Will evaluation stop on A being true, and is there any guarantee that A will be evaluated before B?

On GCC v3.3 it appears the evaluation does stop on A being true; and A is evaluated before B. However, I would strongly advise against making your code rely on these two “facts.” – RyanBates

For sure – I wasn’t going to rely on any specific behavior from GCC; this was an optimization question. Meaning, should I have two separate ifs, if one of the conditions is almost always true and the other takes a long time to evaluate. A little bit of lazy evaluation could really speed things up for me.

My apologies for the wrong advice. I don’t know what I was thinking when I posted the above. Those below are right, it is guaranteed to always work this way. – RyanBates

This is referred to as short circuiting or minimal evaluation, and to the best of my knowledge, has been highly reliable in languages such as C and Java.

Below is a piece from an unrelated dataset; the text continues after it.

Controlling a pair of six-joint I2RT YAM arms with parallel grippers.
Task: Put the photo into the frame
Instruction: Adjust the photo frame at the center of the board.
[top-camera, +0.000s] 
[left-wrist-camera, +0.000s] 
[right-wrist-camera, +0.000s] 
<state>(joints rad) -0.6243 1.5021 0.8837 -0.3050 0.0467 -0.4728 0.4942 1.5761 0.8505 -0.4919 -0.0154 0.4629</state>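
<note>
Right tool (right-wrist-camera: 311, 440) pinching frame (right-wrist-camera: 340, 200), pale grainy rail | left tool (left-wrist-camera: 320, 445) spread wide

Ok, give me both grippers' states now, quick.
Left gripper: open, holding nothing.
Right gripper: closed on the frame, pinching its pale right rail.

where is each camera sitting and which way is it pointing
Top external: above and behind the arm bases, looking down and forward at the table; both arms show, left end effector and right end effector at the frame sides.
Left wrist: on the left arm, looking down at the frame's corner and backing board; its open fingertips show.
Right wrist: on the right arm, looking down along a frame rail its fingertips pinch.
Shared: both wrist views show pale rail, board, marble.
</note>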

This is very common, and can always be relied upon. If this doesn’t work, it’s not the code that’s broken, it’s the compiler.

Indeed this rule is pretty much set in stone, and there’s much code along the lines of

if(pointer && pointer->value) …

Also, the argument against a ^^ operator is, that short circuit evaluation does not make sense for xor, i.e. it is the short circuit-nature of && and || that make them special (compared to & and |), not that they work with booleans instead of bits.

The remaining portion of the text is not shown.